EXERCISE OBJECTIVE
Would you please transcribe the data in full and exactly, excluding images?

SOURCE DATA
******
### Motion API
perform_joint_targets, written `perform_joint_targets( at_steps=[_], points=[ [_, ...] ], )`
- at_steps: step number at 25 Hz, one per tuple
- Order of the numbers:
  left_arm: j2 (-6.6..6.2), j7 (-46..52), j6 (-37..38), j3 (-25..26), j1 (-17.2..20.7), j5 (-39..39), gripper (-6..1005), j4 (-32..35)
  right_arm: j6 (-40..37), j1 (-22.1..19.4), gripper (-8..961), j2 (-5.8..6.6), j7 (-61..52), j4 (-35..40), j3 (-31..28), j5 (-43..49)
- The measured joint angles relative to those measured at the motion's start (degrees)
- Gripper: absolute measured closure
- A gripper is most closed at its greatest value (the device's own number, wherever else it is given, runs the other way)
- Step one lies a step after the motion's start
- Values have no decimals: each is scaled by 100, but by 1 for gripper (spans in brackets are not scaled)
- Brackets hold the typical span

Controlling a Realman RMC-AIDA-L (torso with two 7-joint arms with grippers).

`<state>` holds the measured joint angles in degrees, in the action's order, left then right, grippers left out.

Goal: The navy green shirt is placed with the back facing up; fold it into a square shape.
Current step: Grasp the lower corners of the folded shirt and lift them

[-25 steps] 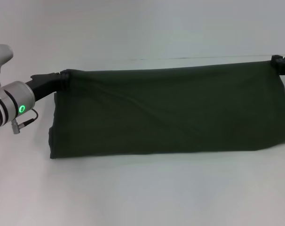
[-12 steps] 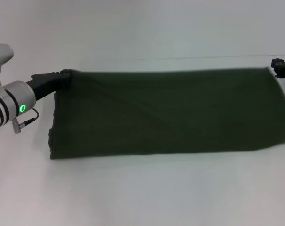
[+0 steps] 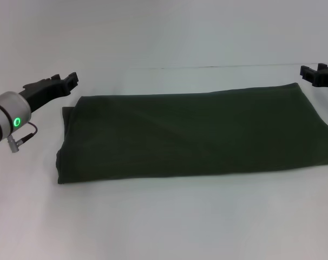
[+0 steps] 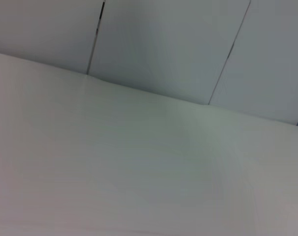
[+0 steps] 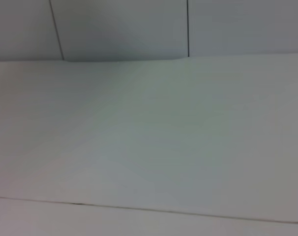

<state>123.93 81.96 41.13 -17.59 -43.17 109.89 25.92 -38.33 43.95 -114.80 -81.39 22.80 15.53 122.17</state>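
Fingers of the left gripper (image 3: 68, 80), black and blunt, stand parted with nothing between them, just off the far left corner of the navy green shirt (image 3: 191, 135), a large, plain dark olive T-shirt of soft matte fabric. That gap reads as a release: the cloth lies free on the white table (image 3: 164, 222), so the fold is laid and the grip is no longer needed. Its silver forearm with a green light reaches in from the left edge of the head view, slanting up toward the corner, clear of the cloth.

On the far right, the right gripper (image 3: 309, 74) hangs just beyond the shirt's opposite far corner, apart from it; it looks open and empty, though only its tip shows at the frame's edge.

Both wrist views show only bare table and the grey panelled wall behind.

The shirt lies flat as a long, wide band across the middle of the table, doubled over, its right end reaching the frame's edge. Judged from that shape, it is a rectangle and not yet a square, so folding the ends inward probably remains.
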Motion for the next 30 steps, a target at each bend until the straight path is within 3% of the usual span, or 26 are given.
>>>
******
EXERCISE OUTPUT
### Motion API
perform_joint_targets, written `perform_joint_targets( at_steps=[_], points=[ [_, ...] ], )`
- at_steps: step number at 25 Hz, one per tuple
- Order of the numbers:
  left_arm: j2 (-6.6..6.2), j7 (-46..52), j6 (-37..38), j3 (-25..26), j1 (-17.2..20.7), j5 (-39..39), gripper (-6..1005), j4 (-32..35)
  right_arm: j6 (-40..37), j1 (-22.1..19.4), gripper (-8..961), j2 (-5.8..6.6), j7 (-61..52), j4 (-35..40), j3 (-31..28), j5 (-43..49)
- The measured joint angles relative to those measured at the motion's start (degrees)
- Gripper: absolute measured closure
- A gripper is most closed at its greatest value (the device's own number, wherever else it is given, runs the other way)
- Step one lies a step after the motion's start
- Values have no decimals: each is scaled by 100, but by 1 for gripper (spans in brackets are not scaled)
- Brackets hold the typical span

Controlling a Realman RMC-AIDA-L (torso with two 7-joint arms with grippers).

`<state>` holds the measured joint angles in degrees, in the action's order, left then right, grippers left out.

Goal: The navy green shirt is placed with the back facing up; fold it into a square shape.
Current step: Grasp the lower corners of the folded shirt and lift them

[-25 steps] 
[-12 steps] 
[+0 steps] 
[+0 steps] 
[+0 steps] 

<state>123.93 81.96 41.13 -17.59 -43.17 109.89 25.92 -38.33 43.95 -114.80 -81.39 22.80 15.53 122.17</state>
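Fingers of the left gripper (image 3: 68, 80), black and blunt, stand parted with nothing between them, just off the far left corner of the navy green shirt (image 3: 191, 135), a large, plain dark olive T-shirt of soft matte fabric. That gap reads as a release: the cloth lies free on the white table (image 3: 164, 222), so the fold is laid and the grip is no longer needed. Its silver forearm with a green light reaches in from the left edge of the head view, slanting up toward the corner, clear of the cloth.

On the far right, the right gripper (image 3: 309, 74) hangs just beyond the shirt's opposite far corner, apart from it; it looks open and empty, though only its tip shows at the frame's edge.

Both wrist views show only bare table and the grey panelled wall behind.

The shirt lies flat as a long, wide band across the middle of the table, doubled over, its right end reaching the frame's edge. Judged from that shape, it is a rectangle and not yet a square, so folding the ends inward probably remains.
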Motion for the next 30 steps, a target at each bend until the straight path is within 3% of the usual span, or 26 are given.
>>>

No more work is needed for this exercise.